Your instructions -> Going through the data below, please show each line containing the string "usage".

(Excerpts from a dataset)
== Segment start ==

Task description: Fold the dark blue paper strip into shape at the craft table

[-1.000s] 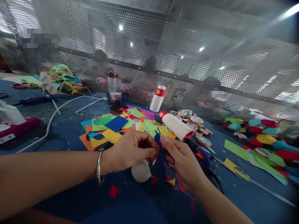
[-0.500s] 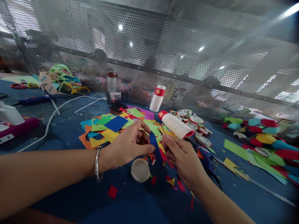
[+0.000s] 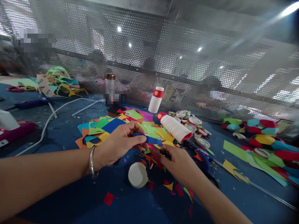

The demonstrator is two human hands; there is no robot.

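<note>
- Left hand [image 3: 121, 141]: thumb and fingers pinched on one end of a blue paper strip [image 3: 149, 139]; silver bangle [image 3: 91, 160] on the wrist.
- Blue paper strip: held roughly level, just above the scrap pile, running rightward from the left fingertips toward the right hand; far end free as far as can be seen.
- Right hand [image 3: 178, 161]: palm down, low over the table, fingers reaching into red and dark scraps [image 3: 157, 157] just below the strip; fingertips partly hidden, so cannot tell whether pinching anything.
- White paper cup [image 3: 137, 175]: on the blue table [image 3: 70, 199], base toward the camera, between the two forearms, just below both hands, touching neither.
- Loose bits near the cup: red square [image 3: 108, 198], yellow triangle [image 3: 168, 186], more red slivers beside it.
- Behind the hands: spread of coloured paper sheets [image 3: 109, 126] in blue, green, yellow, orange, purple.
- Right of the sheets: stack of paper cups on its side [image 3: 175, 127], red rim ends; upright cup stack [image 3: 156, 100] further back.
- Beyond the lying stack: cluster of round cup bottoms or lids [image 3: 191, 119].
- Far right: paper-chain pieces and green strips [image 3: 263, 141], well apart from the hands.
- Far left: white cable [image 3: 52, 116] across the table, pink and white device [image 3: 10, 127] at the edge, heap of cut paper [image 3: 58, 81] at the back.
- Clear bottle with copper cap [image 3: 109, 84] near the perforated metal screen [image 3: 187, 56] closing off the rear.
</note>
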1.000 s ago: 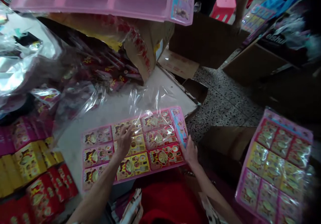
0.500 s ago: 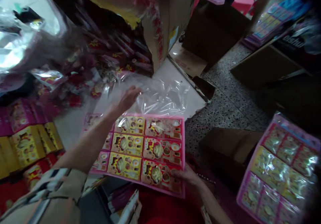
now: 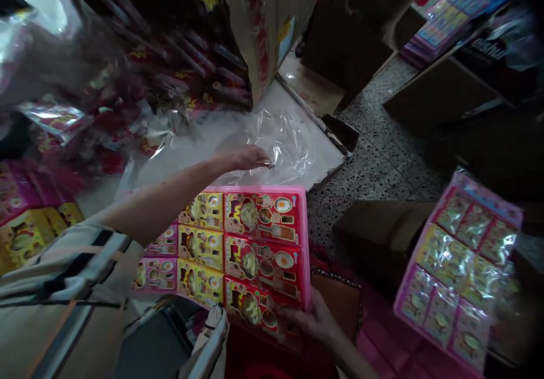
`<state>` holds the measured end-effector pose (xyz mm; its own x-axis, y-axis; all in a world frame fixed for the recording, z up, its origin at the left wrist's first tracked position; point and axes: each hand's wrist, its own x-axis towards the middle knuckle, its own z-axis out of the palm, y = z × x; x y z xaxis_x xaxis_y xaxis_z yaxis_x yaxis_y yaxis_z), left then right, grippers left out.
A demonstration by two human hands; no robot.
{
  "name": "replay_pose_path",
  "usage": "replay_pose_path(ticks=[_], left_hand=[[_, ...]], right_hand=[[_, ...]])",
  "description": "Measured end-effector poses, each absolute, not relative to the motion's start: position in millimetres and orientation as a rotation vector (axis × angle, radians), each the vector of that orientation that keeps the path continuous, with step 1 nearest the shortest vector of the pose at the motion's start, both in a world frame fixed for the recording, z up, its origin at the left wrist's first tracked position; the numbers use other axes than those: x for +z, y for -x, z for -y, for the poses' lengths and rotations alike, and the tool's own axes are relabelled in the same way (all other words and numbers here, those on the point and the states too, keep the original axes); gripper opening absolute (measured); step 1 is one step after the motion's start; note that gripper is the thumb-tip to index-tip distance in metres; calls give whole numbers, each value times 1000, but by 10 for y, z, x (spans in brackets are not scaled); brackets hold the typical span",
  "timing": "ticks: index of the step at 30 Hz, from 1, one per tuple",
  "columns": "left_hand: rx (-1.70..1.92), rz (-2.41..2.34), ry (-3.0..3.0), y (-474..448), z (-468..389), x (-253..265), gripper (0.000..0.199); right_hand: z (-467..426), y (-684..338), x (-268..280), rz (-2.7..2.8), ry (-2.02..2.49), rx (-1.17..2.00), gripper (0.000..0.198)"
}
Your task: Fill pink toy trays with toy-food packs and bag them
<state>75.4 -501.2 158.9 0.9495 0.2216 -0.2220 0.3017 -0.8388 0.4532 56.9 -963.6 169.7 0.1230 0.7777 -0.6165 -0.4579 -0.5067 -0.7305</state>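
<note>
My right hand (image 3: 308,318) grips the near right corner of a pink-rimmed tray (image 3: 302,220), with the thumb on top and the other fingers underneath. Rows of small printed boxes (image 3: 264,263) in red, yellow and pink fill it, showing noodle bowls and fried eggs. My left forearm crosses over the tray's left part and hides some boxes. Beyond the far rim, my left hand (image 3: 250,157) is at a clear plastic bag (image 3: 291,141) on a white surface, fingers pressed together at the film. Its thumb is hidden.
At right lies a similar tray wrapped in clear film (image 3: 461,271). An open cardboard carton (image 3: 266,33) of dark red packs stands at the far left. Yellow and pink boxes (image 3: 25,237) are stacked left. More cartons (image 3: 442,84) sit on the speckled floor (image 3: 374,141). Another person's hand shows at the top.
My left hand has moved right over the clear plastic, and its fingers have come together. The tray has shifted slightly left and closer to me. My right hand keeps its hold.
</note>
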Motion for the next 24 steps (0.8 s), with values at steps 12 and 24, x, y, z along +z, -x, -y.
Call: replay_pose_path(ticks=[12,24], left_hand=[[-39,-204,-2643,-1232,5302,2287,50],[-116,-335,-2980,-493,5862,2349,49]], right_hand=[[8928,-786,1869,572,1409,1526,56],[8698,-1151,1576,215,1170,1731,66]])
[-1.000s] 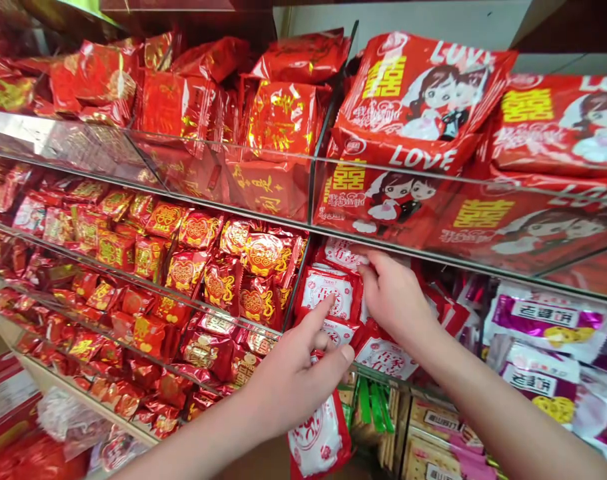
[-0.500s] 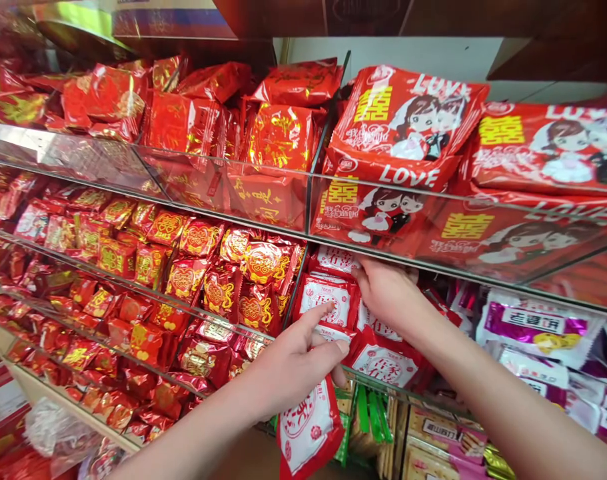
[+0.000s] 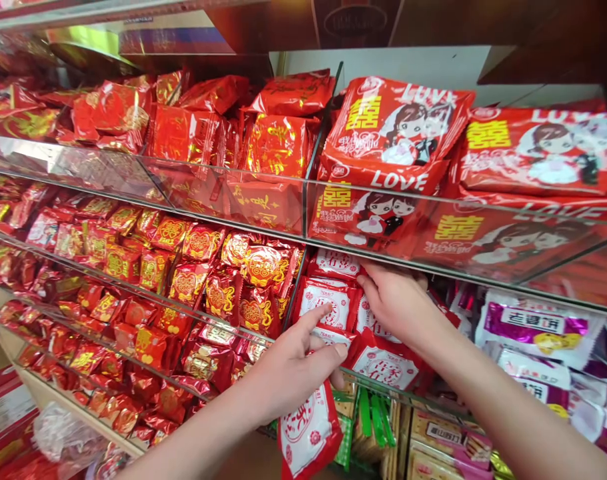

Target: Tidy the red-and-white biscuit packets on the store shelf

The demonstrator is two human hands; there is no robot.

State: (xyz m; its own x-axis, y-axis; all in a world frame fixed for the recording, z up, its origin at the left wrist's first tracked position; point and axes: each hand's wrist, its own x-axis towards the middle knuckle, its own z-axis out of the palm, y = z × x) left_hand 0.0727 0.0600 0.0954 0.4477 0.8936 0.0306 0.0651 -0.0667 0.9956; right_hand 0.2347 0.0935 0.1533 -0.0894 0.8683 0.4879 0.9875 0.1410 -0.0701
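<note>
The left hand (image 3: 293,363) pinched a red-and-white snack packet (image 3: 308,430) between thumb and lower fingers, the packet hanging below the palm in front of the shelf edge, while its forefinger pointed out toward the packets in the bin ahead. The right hand (image 3: 400,307) lay further in, fingers curled loosely over the stacked red-and-white packets (image 3: 328,303) in the middle-tier compartment; whether it gripped one or merely pressed on the pile could not be told, since the fingertips were hidden under the glass shelf (image 3: 433,267) above.

Judged from how things lay, the work with this compartment seemed to be midway: several matching packets sat in rough overlapping rows inside, one (image 3: 386,367) leaning at the near edge, and a single packet remained in the left hand, outside the bin.

Left of that compartment, behind a glass divider, lay heaps of small red-and-gold candies (image 3: 223,280). On the tier above, large red "LOVE" bags (image 3: 393,133) with a cartoon couple were stacked. To the right sat purple-and-white packets (image 3: 533,327), and below, near, green-striped biscuit packs (image 3: 373,417).
</note>
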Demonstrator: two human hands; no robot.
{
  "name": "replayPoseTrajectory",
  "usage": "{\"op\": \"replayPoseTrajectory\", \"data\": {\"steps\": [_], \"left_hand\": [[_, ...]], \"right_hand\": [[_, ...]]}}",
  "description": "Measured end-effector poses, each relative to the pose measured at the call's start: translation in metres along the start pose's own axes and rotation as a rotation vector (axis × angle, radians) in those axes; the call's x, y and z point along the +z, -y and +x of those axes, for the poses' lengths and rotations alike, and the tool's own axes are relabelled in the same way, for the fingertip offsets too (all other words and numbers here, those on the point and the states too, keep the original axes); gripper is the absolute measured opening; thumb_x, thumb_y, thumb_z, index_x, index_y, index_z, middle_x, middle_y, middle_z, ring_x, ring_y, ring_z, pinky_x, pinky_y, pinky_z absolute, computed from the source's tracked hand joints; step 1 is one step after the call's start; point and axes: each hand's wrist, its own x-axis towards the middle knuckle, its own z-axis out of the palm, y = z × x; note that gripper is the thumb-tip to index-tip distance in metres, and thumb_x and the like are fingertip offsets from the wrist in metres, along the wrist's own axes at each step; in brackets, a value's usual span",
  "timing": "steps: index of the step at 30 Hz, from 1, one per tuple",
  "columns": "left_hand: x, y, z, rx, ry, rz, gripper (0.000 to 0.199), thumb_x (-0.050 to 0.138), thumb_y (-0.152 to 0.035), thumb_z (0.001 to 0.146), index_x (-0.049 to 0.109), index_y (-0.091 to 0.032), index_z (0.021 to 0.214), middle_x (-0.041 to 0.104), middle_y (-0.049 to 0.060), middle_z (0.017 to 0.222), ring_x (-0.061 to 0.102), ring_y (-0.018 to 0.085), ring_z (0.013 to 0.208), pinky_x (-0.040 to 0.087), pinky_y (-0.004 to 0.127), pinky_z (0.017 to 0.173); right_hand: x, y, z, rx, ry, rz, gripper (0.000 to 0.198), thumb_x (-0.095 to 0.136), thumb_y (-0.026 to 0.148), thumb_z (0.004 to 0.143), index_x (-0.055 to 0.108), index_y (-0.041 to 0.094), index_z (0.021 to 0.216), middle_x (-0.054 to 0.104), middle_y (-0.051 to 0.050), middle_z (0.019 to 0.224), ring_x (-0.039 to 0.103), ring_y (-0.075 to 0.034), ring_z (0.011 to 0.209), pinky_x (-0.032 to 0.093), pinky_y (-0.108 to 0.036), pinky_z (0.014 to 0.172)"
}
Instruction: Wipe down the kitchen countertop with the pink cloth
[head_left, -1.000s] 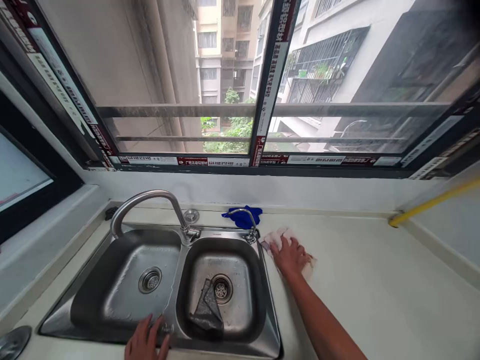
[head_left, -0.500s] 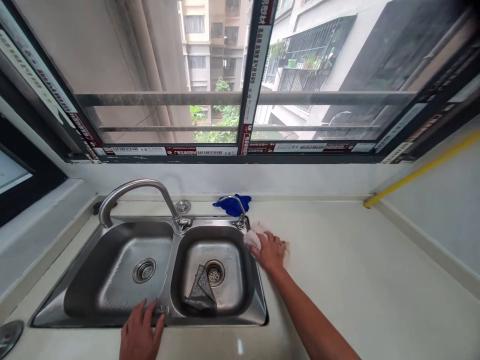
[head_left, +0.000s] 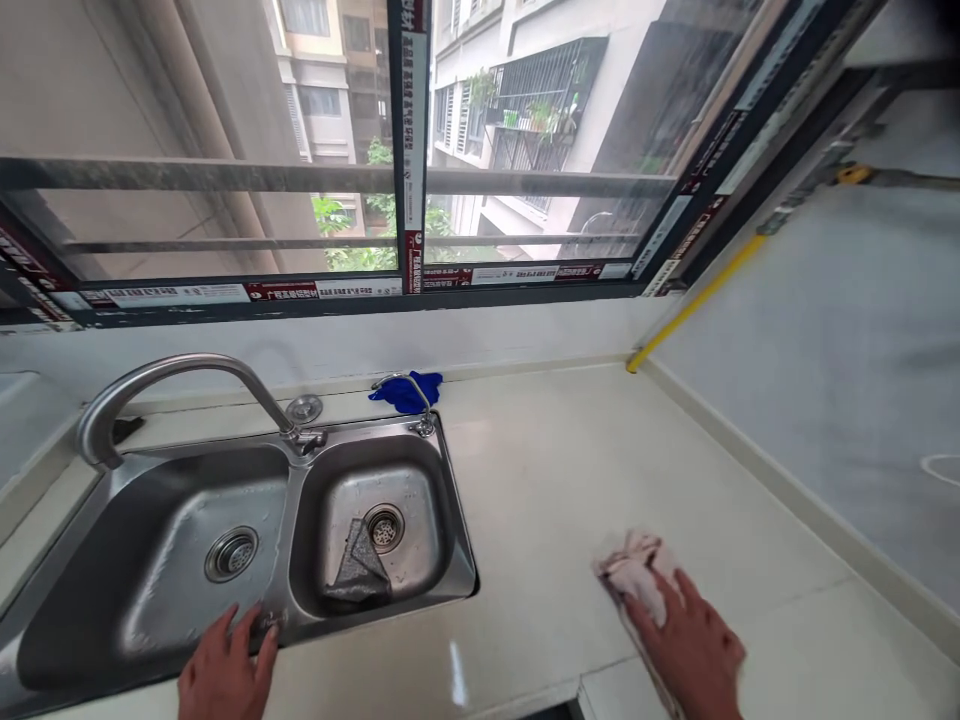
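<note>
My right hand (head_left: 690, 640) presses a crumpled pale pink cloth (head_left: 637, 572) against the cream countertop (head_left: 555, 470), to the right of the sink. Part of the cloth is hidden under the fingers. With fingers apart and nothing held, my left hand (head_left: 225, 668) rests at the front rim of the stainless steel double sink (head_left: 330, 622). In the right basin, a folded grey mesh-like piece (head_left: 360, 570) lies beside the drain (head_left: 384, 528). The left basin has its own drain strainer (head_left: 232, 553).
A large curved faucet (head_left: 187, 365) arches over the left basin. Behind the right basin stands a small thin tap (head_left: 421, 395), with a blue cloth (head_left: 409, 392) next to it. A yellow pipe (head_left: 697, 300) runs along the right wall, and a window spans the back.
My right hand has moved the pink cloth from the sink's right edge to the right and nearer across the countertop. The view has turned right. My left hand stays at the sink's front rim.
</note>
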Motion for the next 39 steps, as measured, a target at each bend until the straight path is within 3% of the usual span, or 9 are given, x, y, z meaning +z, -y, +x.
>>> {"op": "replayPoseTrajectory", "data": {"steps": [3, 7, 12, 17, 20, 23, 29, 35, 39], "left_hand": [[-0.006, -0.005, 0.003, -0.024, 0.028, 0.006, 0.066, 0.018, -0.054, 0.095, 0.064, -0.014, 0.119, 0.057, 0.019, 0.132, 0.049, 0.034, 0.127, 0.041, 0.049, 0.098], [-0.011, -0.011, 0.005, -0.038, 0.053, 0.009, 0.067, 0.016, -0.053, 0.095, 0.063, -0.013, 0.121, 0.056, 0.02, 0.133, 0.049, 0.034, 0.126, 0.041, 0.049, 0.097], [-0.012, -0.011, 0.006, -0.029, 0.061, 0.018, 0.068, 0.015, -0.054, 0.094, 0.061, -0.013, 0.123, 0.056, 0.02, 0.134, 0.05, 0.034, 0.127, 0.041, 0.049, 0.099], [-0.014, -0.01, 0.006, -0.023, 0.055, -0.01, 0.072, 0.013, -0.055, 0.094, 0.062, -0.011, 0.122, 0.058, 0.02, 0.131, 0.051, 0.035, 0.126, 0.042, 0.05, 0.099], [-0.014, -0.009, 0.006, -0.015, 0.049, -0.018, 0.07, 0.015, -0.055, 0.094, 0.063, -0.01, 0.121, 0.059, 0.021, 0.129, 0.053, 0.035, 0.122, 0.043, 0.05, 0.097], [-0.014, -0.008, 0.005, -0.002, 0.022, -0.02, 0.07, 0.016, -0.054, 0.094, 0.063, -0.009, 0.12, 0.059, 0.022, 0.129, 0.053, 0.036, 0.121, 0.044, 0.05, 0.095], [-0.008, -0.005, 0.002, -0.022, 0.027, -0.013, 0.07, 0.017, -0.054, 0.093, 0.064, -0.011, 0.12, 0.06, 0.02, 0.127, 0.052, 0.035, 0.122, 0.042, 0.049, 0.097], [-0.004, -0.002, 0.002, -0.018, 0.059, -0.006, 0.063, 0.021, -0.052, 0.092, 0.065, -0.015, 0.118, 0.06, 0.018, 0.13, 0.051, 0.032, 0.124, 0.041, 0.047, 0.097], [-0.007, -0.005, 0.001, -0.036, 0.065, -0.013, 0.064, 0.021, -0.052, 0.091, 0.066, -0.015, 0.116, 0.061, 0.018, 0.128, 0.054, 0.032, 0.121, 0.041, 0.047, 0.097]], "right_hand": [[-0.009, -0.005, 0.041, 0.354, 0.031, -0.015, 0.076, 0.03, 0.071, 0.088, 0.054, 0.02, 0.139, 0.037, -0.018, 0.151, 0.035, -0.045, 0.131, 0.028, -0.067, 0.102], [-0.018, 0.058, 0.095, 0.576, 0.037, 0.02, 0.067, 0.03, 0.061, 0.094, 0.057, 0.015, 0.135, 0.034, -0.024, 0.15, 0.035, -0.052, 0.127, 0.027, -0.075, 0.095], [-0.001, 0.165, 0.123, 0.205, 0.088, 0.087, 0.054, 0.042, 0.05, 0.097, 0.053, 0.02, 0.141, 0.036, -0.015, 0.154, 0.035, -0.041, 0.133, 0.026, -0.061, 0.106], [0.0, 0.24, 0.075, -0.282, 0.162, 0.178, 0.044, 0.057, 0.042, 0.095, 0.057, 0.029, 0.136, 0.039, -0.002, 0.155, 0.029, -0.032, 0.139, 0.019, -0.05, 0.115], [-0.011, 0.237, 0.025, -0.508, 0.188, 0.225, 0.042, 0.063, 0.039, 0.09, 0.059, 0.033, 0.132, 0.042, 0.002, 0.153, 0.032, -0.028, 0.138, 0.019, -0.046, 0.116], [-0.017, 0.195, -0.012, -0.639, 0.161, 0.27, 0.044, 0.067, 0.038, 0.086, 0.059, 0.03, 0.129, 0.046, -0.001, 0.149, 0.036, -0.029, 0.134, 0.023, -0.047, 0.113], [-0.012, 0.125, 0.015, -0.305, 0.081, 0.081, 0.037, 0.059, 0.03, 0.085, 0.065, 0.017, 0.118, 0.053, -0.013, 0.139, 0.04, -0.034, 0.13, 0.032, -0.048, 0.105], [-0.005, 0.179, 0.08, -0.253, 0.17, 0.045, 0.045, 0.051, 0.036, 0.092, 0.057, 0.031, 0.137, 0.042, -0.009, 0.149, 0.039, -0.033, 0.132, 0.034, -0.054, 0.103], [0.003, 0.199, 0.075, -0.313, 0.116, 0.073, 0.037, 0.048, 0.044, 0.096, 0.065, 0.031, 0.126, 0.043, -0.01, 0.148, 0.039, -0.035, 0.132, 0.032, -0.057, 0.102]]}}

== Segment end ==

Response to this exercise ->
  "usage": "replay_pose_path(ticks=[_], left_hand=[[_, ...]], right_hand=[[_, ...]])",
  "usage": "{\"op\": \"replayPoseTrajectory\", \"data\": {\"steps\": [_], \"left_hand\": [[_, ...]], \"right_hand\": [[_, ...]]}}",

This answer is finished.